__TASK ITEM__
Please give back word for word the lines below, from the first one through the one with "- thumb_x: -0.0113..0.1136".
------------------------
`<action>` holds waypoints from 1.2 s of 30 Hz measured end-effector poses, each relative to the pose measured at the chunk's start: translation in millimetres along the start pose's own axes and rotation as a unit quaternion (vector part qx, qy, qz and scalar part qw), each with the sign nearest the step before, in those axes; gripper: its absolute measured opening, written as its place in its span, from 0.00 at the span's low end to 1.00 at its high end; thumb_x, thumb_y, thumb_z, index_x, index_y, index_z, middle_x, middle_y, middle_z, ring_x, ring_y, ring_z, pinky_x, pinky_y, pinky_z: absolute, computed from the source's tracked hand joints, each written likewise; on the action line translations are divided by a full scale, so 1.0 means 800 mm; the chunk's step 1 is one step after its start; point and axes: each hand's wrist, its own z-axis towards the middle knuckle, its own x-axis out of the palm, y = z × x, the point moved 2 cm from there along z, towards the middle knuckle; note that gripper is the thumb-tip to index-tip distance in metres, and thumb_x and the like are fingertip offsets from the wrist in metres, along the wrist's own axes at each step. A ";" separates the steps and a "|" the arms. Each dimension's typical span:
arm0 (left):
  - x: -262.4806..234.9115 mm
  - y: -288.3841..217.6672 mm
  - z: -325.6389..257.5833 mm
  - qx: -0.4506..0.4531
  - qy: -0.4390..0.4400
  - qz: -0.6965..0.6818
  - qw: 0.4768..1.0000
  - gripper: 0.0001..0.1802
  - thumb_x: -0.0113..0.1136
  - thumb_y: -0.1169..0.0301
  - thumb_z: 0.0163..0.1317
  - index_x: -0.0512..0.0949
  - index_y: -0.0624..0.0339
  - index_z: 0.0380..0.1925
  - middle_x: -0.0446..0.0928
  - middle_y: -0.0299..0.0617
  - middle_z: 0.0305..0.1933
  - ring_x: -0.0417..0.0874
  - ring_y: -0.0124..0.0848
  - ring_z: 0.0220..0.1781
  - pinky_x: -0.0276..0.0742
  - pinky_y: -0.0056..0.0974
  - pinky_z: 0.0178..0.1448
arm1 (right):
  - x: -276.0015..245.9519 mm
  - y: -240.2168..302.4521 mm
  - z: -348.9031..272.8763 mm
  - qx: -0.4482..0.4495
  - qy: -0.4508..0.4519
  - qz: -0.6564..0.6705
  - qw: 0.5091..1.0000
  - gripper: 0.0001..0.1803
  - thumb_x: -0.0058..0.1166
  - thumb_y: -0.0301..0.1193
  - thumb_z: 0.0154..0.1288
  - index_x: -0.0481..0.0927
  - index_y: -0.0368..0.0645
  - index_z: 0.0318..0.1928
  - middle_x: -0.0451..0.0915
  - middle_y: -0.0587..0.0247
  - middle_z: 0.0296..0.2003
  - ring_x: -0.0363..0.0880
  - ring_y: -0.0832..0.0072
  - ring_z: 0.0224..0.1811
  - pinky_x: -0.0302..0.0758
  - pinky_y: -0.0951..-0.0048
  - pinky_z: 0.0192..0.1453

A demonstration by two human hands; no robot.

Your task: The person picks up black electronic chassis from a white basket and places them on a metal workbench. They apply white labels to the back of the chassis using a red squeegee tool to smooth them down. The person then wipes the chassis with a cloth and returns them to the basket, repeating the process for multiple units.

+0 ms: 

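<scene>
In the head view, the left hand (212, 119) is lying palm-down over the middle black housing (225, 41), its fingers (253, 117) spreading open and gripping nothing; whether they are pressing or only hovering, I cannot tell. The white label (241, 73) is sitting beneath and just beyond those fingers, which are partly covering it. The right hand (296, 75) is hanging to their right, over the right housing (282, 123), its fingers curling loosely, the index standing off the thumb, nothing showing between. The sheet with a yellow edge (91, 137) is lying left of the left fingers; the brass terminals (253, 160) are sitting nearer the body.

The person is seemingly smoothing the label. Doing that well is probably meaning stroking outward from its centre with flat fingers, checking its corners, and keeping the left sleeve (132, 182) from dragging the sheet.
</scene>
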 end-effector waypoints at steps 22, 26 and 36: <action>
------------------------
__ANSWER SECTION__
`<action>` holds waypoints from 1.2 s of 30 Hz measured end-effector poses, each relative to the pose measured at the chunk's start: translation in millimetres along the start pose's own axes and rotation as a unit quaternion (vector part qx, qy, qz and scalar part qw), each with the sign nearest the step before, in those axes; gripper: its absolute measured opening, written as its place in its span, from 0.00 at the span's low end to 1.00 at its high end; thumb_x, thumb_y, thumb_z, index_x, index_y, index_z, middle_x, middle_y, middle_z, ring_x, ring_y, ring_z, pinky_x, pinky_y, pinky_z: absolute, computed from the source's tracked hand joints, each written likewise; on the action line translations are divided by a full scale, so 1.0 means 800 mm; the chunk's step 1 is one step after its start; point and axes: each hand's wrist, its own z-axis towards the middle knuckle, its own x-axis out of the palm, y = z × x, the point moved 2 cm from there along z, towards the middle knuckle; note that gripper is the thumb-tip to index-tip distance in metres, and thumb_x and the like are fingertip offsets from the wrist in metres, along the wrist's own axes at each step. A ";" separates the steps and a "|" the arms. Each dimension's typical span:
arm0 (left):
  - x: -262.4806..234.9115 mm
  - y: -288.3841..217.6672 mm
  - z: -325.6389..257.5833 mm
  - qx: -0.4506..0.4531
  - qy: -0.4390..0.4400
  - qz: -0.6965..0.6818
  - qw: 0.4768..1.0000
  - gripper: 0.0001..0.1802
  - thumb_x: -0.0113..0.1136

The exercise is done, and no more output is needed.